Od dłuższego czasu w Polsce znacząco rośnie dzienna liczba zakażeń koronawirusem. Z czego to wynika? I czy jesteśmy gotowi na jesień, kiedy do COVID-19 „dołączą” inne choroby? M.in. o tym dyskutowali goście „Śniadania Polityków”: Kazimierz Smoliński (PiS), Tadeusz Aziewicz (PO), Marek Rutka (Lewica) i Karol Rabenda (Porozumienie). Rozmowę prowadził Jarosław Popek.
– Nastąpiło rozluźnienie związane z przyzwyczajeniem do koronawirusa i zmęczeniem społeczeństwa. Dobrym rozwiązaniem są restrykcje regionalne. Strefy spełniają swoje zadanie. W skali Europy Polska wciąż wygląda nie najgorzej – zauważył Kazimierz Smoliński.
– Społeczeństwo wiosną z powagą podeszło do zagrożenia. Gdyby rozluźnianie obostrzeń następowało spokojniej, dziś nie byłoby takiego kłopotu. Ważną sprawą jest dostęp do szczepionek. Państwo powinno zapewnić go tym, którzy najwięcej ryzykują – stwierdził Tadeusz Aziewicz.

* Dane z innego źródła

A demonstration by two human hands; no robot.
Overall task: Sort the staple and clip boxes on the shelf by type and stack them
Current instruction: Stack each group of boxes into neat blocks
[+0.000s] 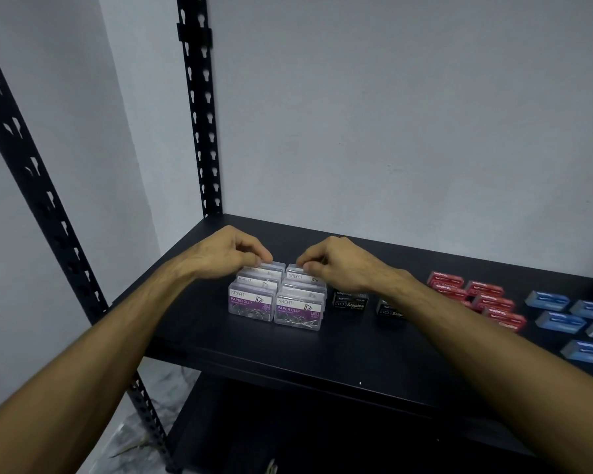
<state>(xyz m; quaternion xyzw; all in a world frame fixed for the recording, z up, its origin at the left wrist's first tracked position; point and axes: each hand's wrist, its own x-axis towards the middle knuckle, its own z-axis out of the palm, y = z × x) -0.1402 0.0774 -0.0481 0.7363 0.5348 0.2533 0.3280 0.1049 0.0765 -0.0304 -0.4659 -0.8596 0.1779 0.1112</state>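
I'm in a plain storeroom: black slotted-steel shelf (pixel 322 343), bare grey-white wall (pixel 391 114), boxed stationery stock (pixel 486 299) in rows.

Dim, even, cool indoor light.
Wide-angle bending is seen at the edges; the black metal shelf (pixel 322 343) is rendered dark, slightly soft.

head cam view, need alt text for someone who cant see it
Two bare hands, left hand and right hand, pinch the rear clear paper clip boxes standing in two rows on a black shelf. Black, red and blue staple boxes lie to their right.
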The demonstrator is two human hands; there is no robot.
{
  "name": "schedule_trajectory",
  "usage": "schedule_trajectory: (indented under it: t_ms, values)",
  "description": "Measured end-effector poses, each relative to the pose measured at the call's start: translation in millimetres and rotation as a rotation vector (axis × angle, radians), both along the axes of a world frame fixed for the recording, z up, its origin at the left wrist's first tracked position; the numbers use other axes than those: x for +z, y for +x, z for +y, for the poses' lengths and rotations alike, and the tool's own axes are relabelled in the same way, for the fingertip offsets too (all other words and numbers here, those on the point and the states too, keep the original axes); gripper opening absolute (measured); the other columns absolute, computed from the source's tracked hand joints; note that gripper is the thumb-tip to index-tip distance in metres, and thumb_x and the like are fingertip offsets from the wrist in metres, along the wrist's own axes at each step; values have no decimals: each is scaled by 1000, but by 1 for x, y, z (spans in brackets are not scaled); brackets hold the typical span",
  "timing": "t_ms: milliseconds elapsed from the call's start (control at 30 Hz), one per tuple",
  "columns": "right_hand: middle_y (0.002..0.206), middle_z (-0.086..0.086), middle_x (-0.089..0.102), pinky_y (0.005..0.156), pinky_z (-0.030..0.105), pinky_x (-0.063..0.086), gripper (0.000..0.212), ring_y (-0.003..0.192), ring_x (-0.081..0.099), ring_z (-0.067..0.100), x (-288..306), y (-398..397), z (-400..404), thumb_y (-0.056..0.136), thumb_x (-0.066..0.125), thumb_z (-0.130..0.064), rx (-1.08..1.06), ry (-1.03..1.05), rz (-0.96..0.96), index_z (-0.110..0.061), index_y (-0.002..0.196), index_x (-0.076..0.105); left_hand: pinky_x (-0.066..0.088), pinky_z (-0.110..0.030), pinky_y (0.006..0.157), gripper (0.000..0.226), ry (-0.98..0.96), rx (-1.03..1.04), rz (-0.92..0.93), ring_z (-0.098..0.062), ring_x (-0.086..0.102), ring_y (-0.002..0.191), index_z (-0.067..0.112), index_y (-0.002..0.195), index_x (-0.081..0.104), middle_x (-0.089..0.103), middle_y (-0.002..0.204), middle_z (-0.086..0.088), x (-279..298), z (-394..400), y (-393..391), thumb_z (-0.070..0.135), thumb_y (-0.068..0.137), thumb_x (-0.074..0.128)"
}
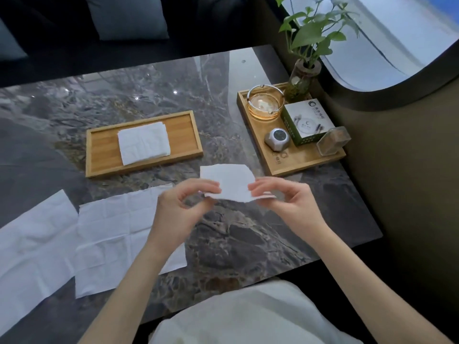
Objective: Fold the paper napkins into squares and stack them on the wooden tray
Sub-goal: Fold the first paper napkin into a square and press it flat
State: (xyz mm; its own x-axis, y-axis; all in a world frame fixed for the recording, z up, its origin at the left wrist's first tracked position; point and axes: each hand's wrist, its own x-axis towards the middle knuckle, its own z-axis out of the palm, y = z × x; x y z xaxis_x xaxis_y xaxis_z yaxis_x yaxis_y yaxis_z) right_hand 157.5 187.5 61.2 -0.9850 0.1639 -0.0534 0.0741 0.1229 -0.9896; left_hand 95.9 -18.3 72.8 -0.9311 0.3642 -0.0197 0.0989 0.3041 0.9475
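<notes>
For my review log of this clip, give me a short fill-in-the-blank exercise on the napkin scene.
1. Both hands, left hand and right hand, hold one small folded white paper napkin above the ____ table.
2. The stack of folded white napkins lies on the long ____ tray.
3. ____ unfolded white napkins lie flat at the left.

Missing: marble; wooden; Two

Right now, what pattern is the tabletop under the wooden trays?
Dark grey veined marble tabletop, head view.

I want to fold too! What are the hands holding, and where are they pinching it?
A small folded white paper napkin, pinched at its near corners by the left hand and right hand fingers.
</notes>
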Motion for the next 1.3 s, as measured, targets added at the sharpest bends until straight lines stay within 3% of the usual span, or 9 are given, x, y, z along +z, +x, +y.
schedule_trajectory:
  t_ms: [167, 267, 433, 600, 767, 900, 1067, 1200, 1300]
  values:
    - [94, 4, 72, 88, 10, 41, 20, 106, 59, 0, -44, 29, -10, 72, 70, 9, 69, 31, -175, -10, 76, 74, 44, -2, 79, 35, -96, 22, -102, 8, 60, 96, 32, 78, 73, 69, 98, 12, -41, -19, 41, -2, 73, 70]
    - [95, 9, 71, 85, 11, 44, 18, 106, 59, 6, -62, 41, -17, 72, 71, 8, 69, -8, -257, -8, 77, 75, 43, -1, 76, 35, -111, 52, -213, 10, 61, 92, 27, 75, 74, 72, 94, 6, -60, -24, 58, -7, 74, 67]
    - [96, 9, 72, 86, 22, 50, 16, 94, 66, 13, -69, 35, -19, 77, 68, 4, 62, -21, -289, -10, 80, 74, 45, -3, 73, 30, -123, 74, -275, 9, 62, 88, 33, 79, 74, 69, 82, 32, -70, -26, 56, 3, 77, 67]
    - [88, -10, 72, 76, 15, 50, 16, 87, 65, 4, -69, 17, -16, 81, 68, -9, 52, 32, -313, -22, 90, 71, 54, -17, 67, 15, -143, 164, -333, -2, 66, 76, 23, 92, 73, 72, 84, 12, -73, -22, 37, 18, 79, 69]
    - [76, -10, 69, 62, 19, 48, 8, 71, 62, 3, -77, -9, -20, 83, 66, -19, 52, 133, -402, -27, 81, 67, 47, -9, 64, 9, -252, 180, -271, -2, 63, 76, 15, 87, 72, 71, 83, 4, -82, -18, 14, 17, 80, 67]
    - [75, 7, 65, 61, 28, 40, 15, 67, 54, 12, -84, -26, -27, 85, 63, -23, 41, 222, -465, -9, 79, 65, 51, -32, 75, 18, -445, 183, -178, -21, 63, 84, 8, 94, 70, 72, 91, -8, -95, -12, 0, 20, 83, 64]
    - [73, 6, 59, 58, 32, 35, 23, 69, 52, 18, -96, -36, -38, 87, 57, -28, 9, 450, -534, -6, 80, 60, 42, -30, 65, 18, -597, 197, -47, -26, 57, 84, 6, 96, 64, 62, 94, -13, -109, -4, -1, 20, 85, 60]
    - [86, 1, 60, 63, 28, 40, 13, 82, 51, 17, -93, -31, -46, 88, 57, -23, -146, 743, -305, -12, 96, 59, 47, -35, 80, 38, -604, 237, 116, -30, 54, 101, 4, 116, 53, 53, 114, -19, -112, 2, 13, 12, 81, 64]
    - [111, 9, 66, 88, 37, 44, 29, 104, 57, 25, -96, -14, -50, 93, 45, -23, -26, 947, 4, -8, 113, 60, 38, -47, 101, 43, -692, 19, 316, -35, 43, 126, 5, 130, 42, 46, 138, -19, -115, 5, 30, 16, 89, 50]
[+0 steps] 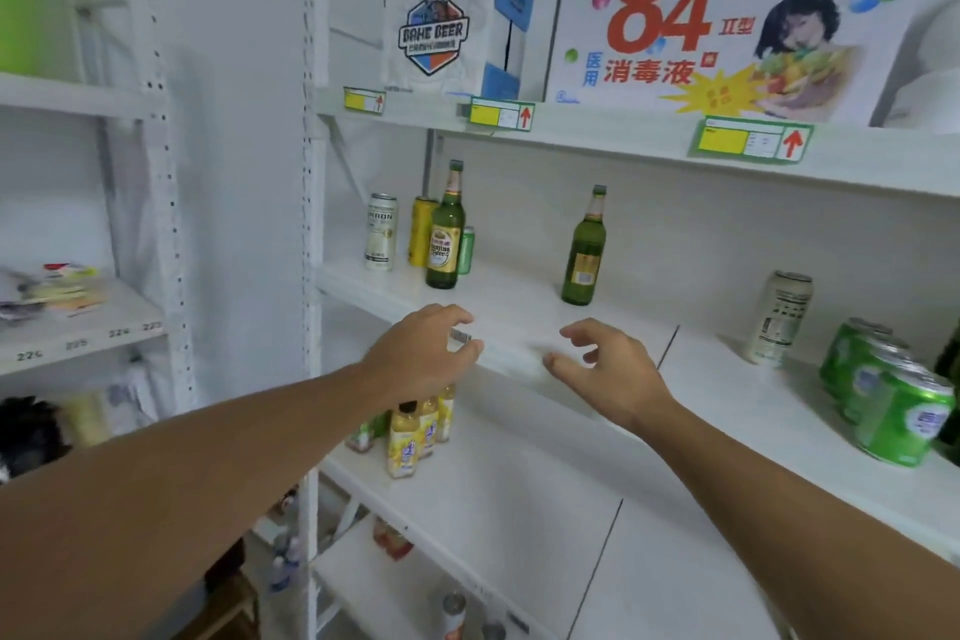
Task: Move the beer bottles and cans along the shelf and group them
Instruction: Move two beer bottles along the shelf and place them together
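On the middle shelf (pixel 519 312), a white can (pixel 381 232), a yellow can (pixel 422 229), a small green can (pixel 466 249) and a green beer bottle (pixel 445 236) stand grouped at the far left. A second green bottle (pixel 584 254) stands alone further right. A tall white can (pixel 777 319) and several green cans (pixel 888 390) sit at the right. My left hand (pixel 423 353) hovers at the shelf's front edge, fingers curled, holding nothing. My right hand (pixel 608 369) is beside it, fingers spread, empty.
The top shelf carries a Bahe Beer box (pixel 441 28) and a large "84" carton (pixel 717 20). Yellow drink bottles (pixel 410 436) stand on the shelf below. A dark bottle (pixel 950 358) shows at the right edge. Another rack with packets (pixel 57 291) is on the left.
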The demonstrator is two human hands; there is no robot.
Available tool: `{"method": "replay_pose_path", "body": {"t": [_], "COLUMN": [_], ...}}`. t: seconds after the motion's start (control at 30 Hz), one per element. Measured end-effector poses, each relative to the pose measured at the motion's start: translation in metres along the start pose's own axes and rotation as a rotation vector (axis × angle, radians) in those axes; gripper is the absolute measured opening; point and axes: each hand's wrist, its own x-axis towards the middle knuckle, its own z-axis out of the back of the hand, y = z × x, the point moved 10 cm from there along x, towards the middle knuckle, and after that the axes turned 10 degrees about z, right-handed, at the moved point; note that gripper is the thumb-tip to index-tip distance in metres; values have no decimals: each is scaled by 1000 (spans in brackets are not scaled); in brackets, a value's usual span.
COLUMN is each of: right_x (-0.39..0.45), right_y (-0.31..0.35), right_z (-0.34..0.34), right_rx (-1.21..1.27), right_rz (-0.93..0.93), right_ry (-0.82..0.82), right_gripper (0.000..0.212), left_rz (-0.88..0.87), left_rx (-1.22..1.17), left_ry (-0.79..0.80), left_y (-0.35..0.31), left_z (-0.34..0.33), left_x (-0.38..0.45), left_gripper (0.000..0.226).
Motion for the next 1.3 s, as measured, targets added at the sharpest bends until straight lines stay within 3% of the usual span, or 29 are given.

– Polski, ani innego kraju, nie stać na całkowity lockdown. Musimy się nauczyć żyć z COVID-19 w miarę normalnie. Nastąpiło rozprężenie w społeczeństwie, różnie wygląda noszenie maseczek. Służby bardzo słabo egzekwują te przepisy – ocenił Marek Rutka.
– Jesienią, kiedy innych zachorowań będzie więcej, emisja wirusa może być większa. Gdybyśmy przez całe lato utrzymywali reżim z wiosny, trudno byłoby wymagać od Polaków mobilizacji. Jesteśmy świadomym narodem i będziemy stosować się do restrykcji – zapowiedział Karol Rabenda.